C. Involuntary avoidance, diversion and retaliation responses revolving around basic self help skills and toileting even in the absence of any social audience. May later be accompanied by a tendency to mirror others when they are doing these things (can’t do as oneself) or to attribute responsibility to others or to objects to achieve these things (can’t do for oneself).

D. A social style ranging from self isolation to seemingly aimless wandering to highly active, even sometimes seemingly socially threatening approach-avoidance behaviours.

E. A communication style which may include any range of the following:

  • Selective Mutism, mindless (even self-hypnotic) singing or self chatter.

  • Short, telegraphic bursts of speech.

  • Whispered, self directed, rushed or overly slowed speech to the point of being incomprehensible.

  • Highly characterised stored utterances or scripts.

  • Persistently impulsive communications which are offensive or distancing.

  • Obsessive anxiety-driven descriptive or intellectual litanies.

  • Typed communication or artistic expression far beyond what the person can express directly or verbally.

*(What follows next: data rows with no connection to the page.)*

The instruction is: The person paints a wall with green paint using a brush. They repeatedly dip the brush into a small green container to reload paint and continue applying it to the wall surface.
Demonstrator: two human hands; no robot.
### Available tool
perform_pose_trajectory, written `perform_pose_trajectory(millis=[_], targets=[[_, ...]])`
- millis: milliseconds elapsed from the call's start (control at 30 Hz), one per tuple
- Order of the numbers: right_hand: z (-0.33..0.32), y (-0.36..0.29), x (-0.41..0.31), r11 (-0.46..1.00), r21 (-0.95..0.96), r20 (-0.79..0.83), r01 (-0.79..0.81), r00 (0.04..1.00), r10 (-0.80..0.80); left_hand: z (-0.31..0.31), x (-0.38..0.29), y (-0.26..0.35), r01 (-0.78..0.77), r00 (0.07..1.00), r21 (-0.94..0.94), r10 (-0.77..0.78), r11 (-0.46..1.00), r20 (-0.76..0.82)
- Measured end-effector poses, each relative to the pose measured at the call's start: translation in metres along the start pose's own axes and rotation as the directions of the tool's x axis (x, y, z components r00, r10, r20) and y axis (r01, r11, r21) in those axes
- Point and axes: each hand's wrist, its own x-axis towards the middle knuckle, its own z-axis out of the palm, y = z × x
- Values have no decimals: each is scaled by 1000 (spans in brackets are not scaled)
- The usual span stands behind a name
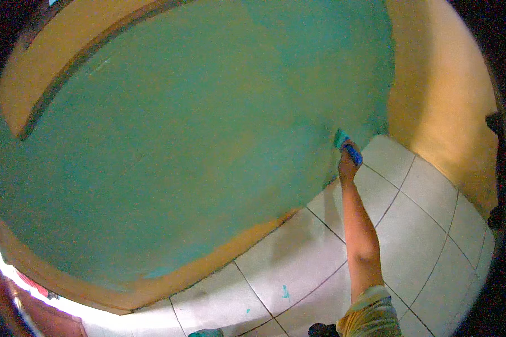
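My right hand (348, 163) grips a paintbrush with a blue handle (354, 154). Its bristles (340, 138) are coated in green paint and appear to be at the wall surface. The wall (185, 135) is mostly covered in green paint, somewhat uneven in tone. Along its foot, an unpainted tan strip (253, 234) shows between the green and the floor. My right arm reaches up from the lower right, in a yellowish short sleeve (371, 314). My left hand is out of view.
White floor tiles (312, 248) meet the wall's foot and bear small green paint spots (285, 291). To the right, a tan wall (442, 109) adjoins the green one. A green-coloured object (206, 332) and a dark object (322, 330) are cut off at the bottom edge.
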Motion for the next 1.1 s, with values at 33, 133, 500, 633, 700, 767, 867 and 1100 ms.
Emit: perform_pose_trajectory(millis=[33,133,500,633,700,767,867,1100], targets=[[7,-4,-19,1000,-14,39,12,999,-11,-4,2,-1,6,1000,-1,-6,1000,3],[45,-50,-102,978,-202,245,-47,965,97,-5,12,6,-38,999,147,33,988,34],[55,-143,-219,808,106,926,579,239,-292,-3,-7,6,77,991,-142,-60,987,119],[53,-118,-112,962,-20,401,272,884,-242,-26,-27,-18,125,991,-68,-121,990,66],[69,-127,-69,965,-54,131,256,960,-247,-37,-33,-24,137,989,-92,-132,986,64],[91,-148,-70,951,-109,158,288,950,-270,-50,-34,-28,179,981,-136,-166,975,96],[127,-185,-142,904,270,381,-333,899,217,-58,-35,-28,241,968,-271,-208,932,143],[140,-294,-347,872,338,838,355,308,-450,-56,-35,-36,112,989,-435,-59,894,133]])
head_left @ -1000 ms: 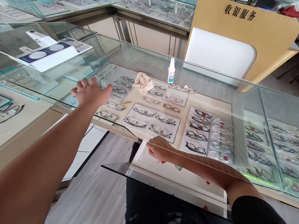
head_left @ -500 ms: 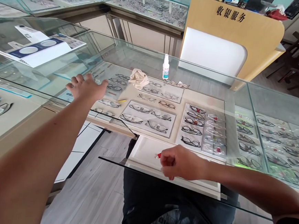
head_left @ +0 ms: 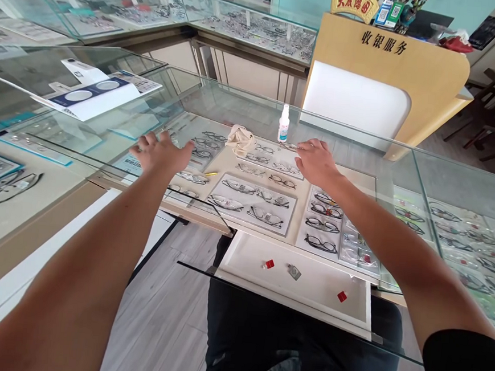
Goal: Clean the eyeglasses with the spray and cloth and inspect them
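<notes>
My left hand (head_left: 162, 156) rests open on the glass countertop, its fingers spread, with nothing in it. At the far side, my right hand (head_left: 318, 165) reaches over a pair of glasses (head_left: 289, 147) lying on the glass. Its fingers cover the right part of that pair, and the thumb stands apart from them. Just behind the glasses a white spray bottle (head_left: 283, 125) stands upright. A crumpled beige cloth (head_left: 239, 140) lies to their left.
Below the glass are trays of eyeglass frames (head_left: 252, 202). An open white drawer (head_left: 241, 259) at my lap holds red tags (head_left: 342, 296) and a small grey piece (head_left: 294, 271). A folded white card display (head_left: 95, 102) stands at left. A wooden counter (head_left: 435, 86) is beyond.
My right hand has moved from above the drawer, forward to the glasses by the spray bottle. My left hand stays on the countertop. The view has tilted up slightly.
</notes>
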Demonstrator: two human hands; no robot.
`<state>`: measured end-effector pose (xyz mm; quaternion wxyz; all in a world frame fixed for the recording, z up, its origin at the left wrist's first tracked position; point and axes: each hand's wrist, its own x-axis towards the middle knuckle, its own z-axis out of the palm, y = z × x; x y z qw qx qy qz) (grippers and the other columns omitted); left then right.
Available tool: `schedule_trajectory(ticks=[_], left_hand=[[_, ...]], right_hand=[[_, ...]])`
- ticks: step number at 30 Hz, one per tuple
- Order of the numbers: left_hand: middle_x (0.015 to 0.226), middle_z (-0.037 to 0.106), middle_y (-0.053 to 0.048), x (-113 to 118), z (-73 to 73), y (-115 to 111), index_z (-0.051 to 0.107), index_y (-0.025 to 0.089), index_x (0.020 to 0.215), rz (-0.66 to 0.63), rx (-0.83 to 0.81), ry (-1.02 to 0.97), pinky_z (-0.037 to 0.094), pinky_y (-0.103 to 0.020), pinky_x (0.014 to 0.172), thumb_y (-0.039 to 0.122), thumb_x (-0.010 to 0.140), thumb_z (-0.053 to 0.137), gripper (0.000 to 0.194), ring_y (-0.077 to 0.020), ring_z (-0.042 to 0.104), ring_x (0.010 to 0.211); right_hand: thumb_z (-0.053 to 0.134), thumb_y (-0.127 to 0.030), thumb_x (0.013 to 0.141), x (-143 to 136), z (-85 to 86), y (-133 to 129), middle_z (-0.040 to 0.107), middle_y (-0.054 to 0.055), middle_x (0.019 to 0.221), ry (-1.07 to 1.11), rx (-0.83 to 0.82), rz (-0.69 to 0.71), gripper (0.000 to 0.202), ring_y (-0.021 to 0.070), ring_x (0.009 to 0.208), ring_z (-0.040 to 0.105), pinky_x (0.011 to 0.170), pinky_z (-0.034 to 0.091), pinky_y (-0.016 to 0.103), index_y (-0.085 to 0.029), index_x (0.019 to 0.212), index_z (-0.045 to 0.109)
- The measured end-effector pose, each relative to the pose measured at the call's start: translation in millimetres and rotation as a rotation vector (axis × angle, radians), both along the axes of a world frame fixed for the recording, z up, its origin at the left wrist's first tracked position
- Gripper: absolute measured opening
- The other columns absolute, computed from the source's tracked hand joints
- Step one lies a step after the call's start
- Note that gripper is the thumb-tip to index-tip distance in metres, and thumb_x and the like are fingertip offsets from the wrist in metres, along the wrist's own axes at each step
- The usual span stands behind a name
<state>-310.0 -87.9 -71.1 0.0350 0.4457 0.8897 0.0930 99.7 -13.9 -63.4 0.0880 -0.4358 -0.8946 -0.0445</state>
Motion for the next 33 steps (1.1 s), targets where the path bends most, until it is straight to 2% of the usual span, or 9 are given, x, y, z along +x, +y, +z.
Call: schedule_trajectory(ticks=[4,8,12,16,18,21,26,29,33], left_hand=[[0.189,0.028,-0.033,3,3.3,-2,0.035,0.002,0.181,-0.004,0.003,-0.021,0.021,-0.073,0.140,0.073,0.107,0.034,0.102,-0.0505,0.024,0.177],[0.188,0.031,-0.035,5,5.9,-3,0.037,0.001,0.180,-0.014,0.005,-0.026,0.024,-0.073,0.139,0.071,0.108,0.035,0.101,-0.0506,0.025,0.176],[0.189,0.028,-0.034,3,4.4,-2,0.035,0.000,0.181,-0.030,0.007,-0.027,0.022,-0.074,0.139,0.072,0.109,0.035,0.102,-0.0513,0.023,0.177],[0.190,0.026,-0.033,-1,0.1,1,0.033,0.001,0.182,-0.020,0.001,-0.026,0.020,-0.073,0.140,0.073,0.110,0.034,0.102,-0.0508,0.021,0.178],[0.190,0.027,-0.033,-1,-1.6,2,0.035,0.001,0.181,-0.021,0.016,-0.031,0.021,-0.073,0.140,0.073,0.110,0.035,0.101,-0.0501,0.023,0.177],[0.191,0.027,-0.032,1,-1.4,1,0.039,0.001,0.179,-0.013,0.039,-0.039,0.022,-0.072,0.141,0.071,0.110,0.037,0.099,-0.0488,0.024,0.178],[0.192,0.026,-0.028,7,3.9,-4,0.038,0.003,0.181,-0.011,0.031,-0.048,0.020,-0.067,0.143,0.070,0.110,0.035,0.097,-0.0451,0.022,0.180],[0.193,0.024,-0.029,8,4.9,-4,0.035,0.002,0.182,-0.007,0.011,-0.041,0.018,-0.064,0.145,0.069,0.110,0.034,0.098,-0.0462,0.020,0.180],[0.193,0.024,-0.030,6,2.3,-2,0.036,0.002,0.181,-0.004,0.015,-0.038,0.018,-0.064,0.145,0.070,0.110,0.034,0.099,-0.0469,0.020,0.180]], right_hand=[[0.041,-0.032,0.115,-7,-2.5,3,0.074,0.026,0.152,-0.008,-0.041,-0.039,0.052,0.0505,0.148,0.054,0.127,0.038,0.072,-0.006,0.141,0.079],[0.045,-0.027,0.114,-7,19.9,-33,0.069,0.025,0.160,0.015,-0.075,-0.028,0.048,0.0476,0.153,0.051,0.131,0.039,0.069,-0.005,0.144,0.076],[0.047,-0.039,0.118,11,53.2,-118,0.063,0.018,0.170,0.143,-0.205,0.125,0.054,0.0417,0.164,0.048,0.139,0.037,0.066,-0.013,0.161,0.067],[0.046,-0.064,0.119,38,79.2,-215,0.054,0.005,0.184,0.227,-0.593,0.246,0.066,0.0367,0.177,0.038,0.144,0.037,0.063,-0.034,0.178,0.054],[0.046,-0.069,0.118,49,81.8,-251,0.048,0.004,0.188,0.216,-0.789,0.276,0.072,0.0332,0.180,0.035,0.147,0.036,0.057,-0.033,0.181,0.050],[0.045,-0.075,0.117,56,67.3,-283,0.040,0.006,0.192,0.168,-0.992,0.241,0.081,0.0326,0.183,0.029,0.149,0.033,0.055,-0.029,0.184,0.045],[0.039,-0.082,0.114,45,12.5,-292,0.030,0.016,0.195,0.118,-1.059,0.157,0.097,0.0383,0.185,0.017,0.151,0.024,0.059,-0.016,0.186,0.039],[0.036,-0.084,0.113,28,-22.9,-277,0.033,0.022,0.193,0.118,-0.968,0.077,0.101,0.0425,0.185,0.014,0.150,0.024,0.063,-0.010,0.182,0.044],[0.026,-0.079,0.117,1,-65.4,-235,0.024,0.021,0.197,0.174,-0.690,0.014,0.097,0.0410,0.186,0.007,0.150,0.012,0.065,-0.010,0.185,0.032]])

Note: Provided these are not better accounted for by Tourette’s tics, Semantic Pragmatic Language Disorder, Aphasias, verbal agnosias, Social-Emotional Agnosia, personality or conduct disorders, Alexithymia, or other mood or anxiety disorders.

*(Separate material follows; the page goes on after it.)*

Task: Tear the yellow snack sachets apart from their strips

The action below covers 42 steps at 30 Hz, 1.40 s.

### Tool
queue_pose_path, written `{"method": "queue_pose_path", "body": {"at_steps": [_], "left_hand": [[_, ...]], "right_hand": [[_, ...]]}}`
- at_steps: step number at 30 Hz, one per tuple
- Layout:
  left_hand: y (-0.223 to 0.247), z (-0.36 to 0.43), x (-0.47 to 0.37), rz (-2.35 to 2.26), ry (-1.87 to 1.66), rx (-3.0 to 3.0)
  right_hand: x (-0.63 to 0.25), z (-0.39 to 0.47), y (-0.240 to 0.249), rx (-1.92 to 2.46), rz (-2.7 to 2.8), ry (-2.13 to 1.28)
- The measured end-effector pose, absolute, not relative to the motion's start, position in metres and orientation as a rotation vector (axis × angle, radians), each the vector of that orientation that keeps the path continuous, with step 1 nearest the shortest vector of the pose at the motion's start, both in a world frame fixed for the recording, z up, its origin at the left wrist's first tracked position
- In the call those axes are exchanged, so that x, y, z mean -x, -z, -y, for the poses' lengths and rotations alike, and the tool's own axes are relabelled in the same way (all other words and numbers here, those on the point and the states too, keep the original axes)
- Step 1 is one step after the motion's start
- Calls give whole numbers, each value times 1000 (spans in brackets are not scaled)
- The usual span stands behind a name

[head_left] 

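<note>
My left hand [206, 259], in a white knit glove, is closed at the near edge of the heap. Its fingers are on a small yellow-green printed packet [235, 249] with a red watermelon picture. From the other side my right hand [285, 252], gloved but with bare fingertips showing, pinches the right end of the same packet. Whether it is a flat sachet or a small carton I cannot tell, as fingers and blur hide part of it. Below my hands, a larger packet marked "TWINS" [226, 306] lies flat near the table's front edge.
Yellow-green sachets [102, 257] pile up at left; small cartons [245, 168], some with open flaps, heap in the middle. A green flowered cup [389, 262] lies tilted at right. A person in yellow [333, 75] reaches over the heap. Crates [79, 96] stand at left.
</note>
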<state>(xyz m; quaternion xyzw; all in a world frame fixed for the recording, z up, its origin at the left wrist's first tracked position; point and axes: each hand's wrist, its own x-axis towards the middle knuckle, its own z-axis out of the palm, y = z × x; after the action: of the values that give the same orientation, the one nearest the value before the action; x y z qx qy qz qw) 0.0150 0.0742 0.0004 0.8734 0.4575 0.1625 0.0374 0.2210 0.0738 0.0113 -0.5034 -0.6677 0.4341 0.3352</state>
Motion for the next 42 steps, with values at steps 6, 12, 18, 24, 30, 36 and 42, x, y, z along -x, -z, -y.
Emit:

F. Exposure to uninvited praise and attention provokes immediate avoidance, diversion or retaliation responses. By mid-late childhood these EA responses may have differentiated into strategies of ‘can’t do as oneself’, ‘by oneself’ or ‘for oneself’ in which praise and attention are tolerated when the person has assumed a role or character but not when they are caught off guard or when being themselves.

G. A phase in early childhood where there is no remorse for involuntary avoidance, diversion or retaliation responses but by mid childhood-puberty, self directed rage may result from progressive awareness of their own condition and desire but inability to escape it.

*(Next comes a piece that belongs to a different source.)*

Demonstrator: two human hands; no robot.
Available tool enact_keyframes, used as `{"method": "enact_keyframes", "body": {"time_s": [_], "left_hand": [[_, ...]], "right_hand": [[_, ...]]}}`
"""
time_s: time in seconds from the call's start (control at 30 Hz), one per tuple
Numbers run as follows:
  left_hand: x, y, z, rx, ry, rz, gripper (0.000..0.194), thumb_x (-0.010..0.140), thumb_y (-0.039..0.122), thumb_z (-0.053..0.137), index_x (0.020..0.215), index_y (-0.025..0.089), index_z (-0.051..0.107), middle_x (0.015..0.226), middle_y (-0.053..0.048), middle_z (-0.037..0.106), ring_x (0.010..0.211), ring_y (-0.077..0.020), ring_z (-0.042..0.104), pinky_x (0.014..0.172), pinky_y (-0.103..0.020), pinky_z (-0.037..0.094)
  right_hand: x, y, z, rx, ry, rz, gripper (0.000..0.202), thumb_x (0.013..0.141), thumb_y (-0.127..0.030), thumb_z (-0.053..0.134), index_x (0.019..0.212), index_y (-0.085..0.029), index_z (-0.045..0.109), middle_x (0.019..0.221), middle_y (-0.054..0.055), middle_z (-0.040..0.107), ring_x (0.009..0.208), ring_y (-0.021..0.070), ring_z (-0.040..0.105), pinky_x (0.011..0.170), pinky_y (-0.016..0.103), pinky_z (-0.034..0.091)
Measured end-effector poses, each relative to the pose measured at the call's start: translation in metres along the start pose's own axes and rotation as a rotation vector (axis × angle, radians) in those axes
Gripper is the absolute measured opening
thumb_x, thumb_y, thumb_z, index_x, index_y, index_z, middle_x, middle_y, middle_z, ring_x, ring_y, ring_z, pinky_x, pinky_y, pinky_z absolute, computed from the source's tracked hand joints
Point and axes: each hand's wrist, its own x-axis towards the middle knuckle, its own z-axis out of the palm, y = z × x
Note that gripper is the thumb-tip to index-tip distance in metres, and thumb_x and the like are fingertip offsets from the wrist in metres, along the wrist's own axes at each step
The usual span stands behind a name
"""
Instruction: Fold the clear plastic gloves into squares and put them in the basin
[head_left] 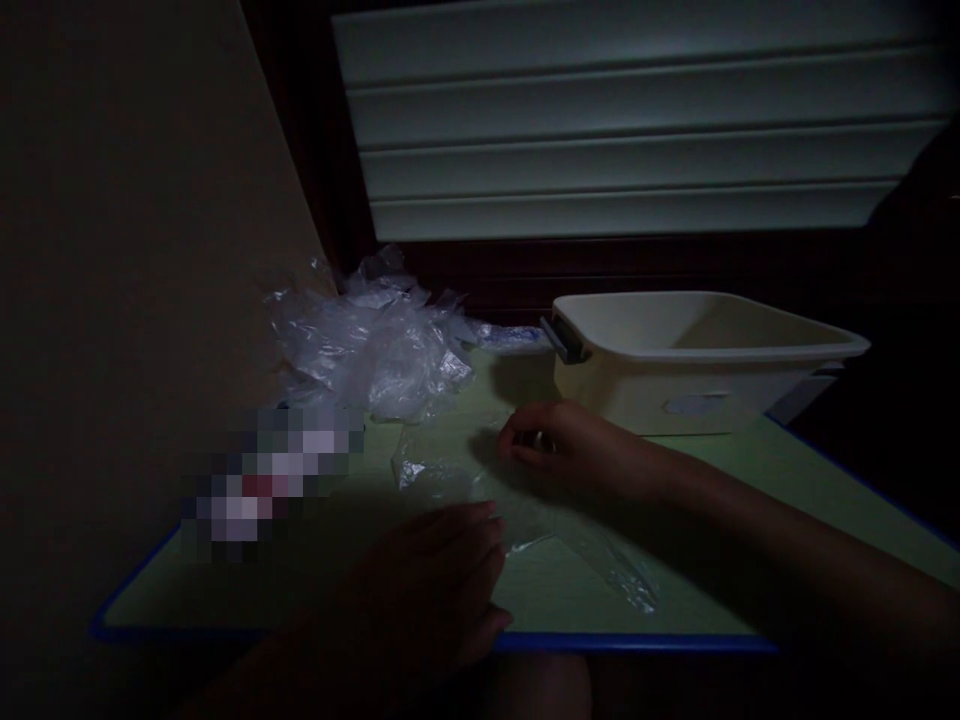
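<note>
A clear plastic bag (517, 510) lies spread on the pale green table (712, 570), its edges creased and shiny. My left hand (442, 570) is at the bag's near left side, palm down with fingers stretched out; the dim light hides whether it presses on the plastic. Above the middle of the bag, my right hand (577, 445) has its fingers curled and the thumb drawn against them. What those fingertips hold, if anything, cannot be made out.
Crumpled clear plastic bags (382, 340) form a heap at the back left. At the back right stands a cream plastic bin (637, 390) with a grey handle clip. A blurred-out item (274, 475) lies on the left. Blue edging (637, 641) borders the table.
</note>
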Motion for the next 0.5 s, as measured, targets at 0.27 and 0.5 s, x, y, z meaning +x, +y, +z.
{"method": "enact_keyframes", "body": {"time_s": [0.27,0.5], "left_hand": [[0.025,0.010,-0.001,0.004,-0.087,-0.067,0.022,0.083,0.028,0.058,0.096,0.011,0.059,0.099,-0.008,0.065,0.095,-0.0202,0.058,0.083,-0.030,0.049],[0.037,0.012,0.024,-0.033,-0.129,-0.136,0.031,0.083,0.039,0.052,0.098,0.013,0.057,0.100,-0.008,0.063,0.090,-0.0192,0.057,0.080,-0.026,0.048]], "right_hand": [[-0.024,0.017,-0.013,0.015,-0.089,-0.086,0.013,0.083,-0.014,0.050,0.088,-0.011,0.063,0.083,0.006,0.062,0.073,0.0125,0.056,0.066,0.023,0.043],[-0.042,0.027,-0.016,0.039,-0.139,-0.178,0.026,0.078,0.001,0.049,0.096,-0.013,0.061,0.093,0.004,0.060,0.086,0.0106,0.056,0.076,0.020,0.043]]}}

H. Avoidance, diversion and retaliation responses or strategies of ‘can’t do as self’, ‘can’t do by self’ or ‘can’t do for self’ significantly interfere with the person’s ability to cope with change, transitions, demonstration of academic learning and skills, ability to function in employment, ability to gain or sustain general friendships, manage healthy parenting or sustain long term intimate or sexual relationships.

G. Involuntary avoidance, diversion and retaliation responses and depersonalisation strategies of ‘can’t do as self’, ‘can’t do by self’ or ‘can’t do for self’, are not due to the direct physiological effects of any substance or other general medical condition and are not better accounted for by abuse or by other anxiety, conduct, personality, developmental, attention deficit, dissociative, attachment, mood or compulsive disorders.

 

Given EA is present from birth or infancy, can present in both mild and severe forms, in specific or generalised forms, and may shift dramatically in some people by late childhood or adulthood, which well known public figures might have had a degree of EA?  Would love to hear your suggestions.

 

here’s some of mine:

Boyle, Susan (Scottish singer)
Bukowski, Charles (American poet/author)
Dickinson, Emily (American poet)
Garbo, Greta (American actress)
Hannah, Darryl (American actress)
Jackson, Michael (American singer-songwriter)
Lewis, Daniel Day (American actor)
Lucas, Isabel (Australian actress and activist)
Morrison, James (British singer-songwriter/poet)
Morrison, Van (Irish singer-songwriter)
Sellers, Peter (British actor/director)
Williams, Robin (American actor/comedian)
Woolf, Virginia (British novelist, essayist)

Donna Williams, Dip Ed, BA Hons.
Author, artist, singer-songwriter, screenwriter.
Autism consultant and public speaker.